What the exercise asks
Copy out the first line of the listing and every line after it, exactly, until you have copied the line containing "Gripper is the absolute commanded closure".

Dataset content

____________

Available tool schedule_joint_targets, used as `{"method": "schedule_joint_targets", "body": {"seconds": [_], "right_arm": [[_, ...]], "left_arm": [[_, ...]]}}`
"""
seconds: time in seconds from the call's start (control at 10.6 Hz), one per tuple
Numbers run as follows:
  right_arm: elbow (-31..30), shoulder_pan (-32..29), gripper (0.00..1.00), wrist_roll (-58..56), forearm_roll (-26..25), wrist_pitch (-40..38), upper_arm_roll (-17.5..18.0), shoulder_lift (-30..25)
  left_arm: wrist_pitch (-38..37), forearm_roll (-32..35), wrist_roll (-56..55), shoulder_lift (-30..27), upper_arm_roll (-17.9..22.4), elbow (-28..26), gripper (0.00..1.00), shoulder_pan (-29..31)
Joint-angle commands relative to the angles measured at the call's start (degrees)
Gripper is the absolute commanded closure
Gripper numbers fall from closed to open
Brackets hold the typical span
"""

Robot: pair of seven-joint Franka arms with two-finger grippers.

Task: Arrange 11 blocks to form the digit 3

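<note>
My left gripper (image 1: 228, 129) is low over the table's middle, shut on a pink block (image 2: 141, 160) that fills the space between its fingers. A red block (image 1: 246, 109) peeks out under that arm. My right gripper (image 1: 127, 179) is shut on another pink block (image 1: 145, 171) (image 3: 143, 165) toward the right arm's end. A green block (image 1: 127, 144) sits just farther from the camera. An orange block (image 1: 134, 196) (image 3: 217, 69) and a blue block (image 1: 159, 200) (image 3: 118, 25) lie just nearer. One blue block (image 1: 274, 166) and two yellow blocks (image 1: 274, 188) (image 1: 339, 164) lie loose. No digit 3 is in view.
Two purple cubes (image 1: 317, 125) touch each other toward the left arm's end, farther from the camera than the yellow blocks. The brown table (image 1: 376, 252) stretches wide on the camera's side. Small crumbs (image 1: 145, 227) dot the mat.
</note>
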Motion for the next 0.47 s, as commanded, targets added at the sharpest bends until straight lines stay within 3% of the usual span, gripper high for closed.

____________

Exercise response
Available tool schedule_joint_targets, used as `{"method": "schedule_joint_targets", "body": {"seconds": [_], "right_arm": [[_, ...]], "left_arm": [[_, ...]]}}`
"""
seconds: time in seconds from the call's start (control at 10.6 Hz), one per tuple
Numbers run as follows:
  right_arm: elbow (-31..30), shoulder_pan (-32..29), gripper (0.00..1.00), wrist_roll (-58..56), forearm_roll (-26..25), wrist_pitch (-40..38), upper_arm_roll (-17.5..18.0), shoulder_lift (-30..25)
  left_arm: wrist_pitch (-38..37), forearm_roll (-32..35), wrist_roll (-56..55), shoulder_lift (-30..27), upper_arm_roll (-17.9..22.4), elbow (-28..26), gripper (0.00..1.00), shoulder_pan (-29..31)
Joint-angle commands relative to the angles measured at the call's start (degrees)
Gripper is the absolute commanded closure

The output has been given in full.